**INSTRUCTIONS FOR THE TASK:** Search the listing below for the word "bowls", and copy every line in which it turns up.

**COLLECTED MATERIAL:**
____

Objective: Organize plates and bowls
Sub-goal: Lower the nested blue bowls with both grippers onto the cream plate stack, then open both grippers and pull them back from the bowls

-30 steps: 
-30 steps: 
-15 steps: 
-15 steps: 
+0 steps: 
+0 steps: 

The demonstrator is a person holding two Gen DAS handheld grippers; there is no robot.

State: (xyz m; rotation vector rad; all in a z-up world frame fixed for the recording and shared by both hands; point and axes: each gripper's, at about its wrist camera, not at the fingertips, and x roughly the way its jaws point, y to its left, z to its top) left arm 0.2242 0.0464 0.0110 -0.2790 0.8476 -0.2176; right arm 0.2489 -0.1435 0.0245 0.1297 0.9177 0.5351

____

**EXERCISE SOLUTION:**
Objective: Organize plates and bowls
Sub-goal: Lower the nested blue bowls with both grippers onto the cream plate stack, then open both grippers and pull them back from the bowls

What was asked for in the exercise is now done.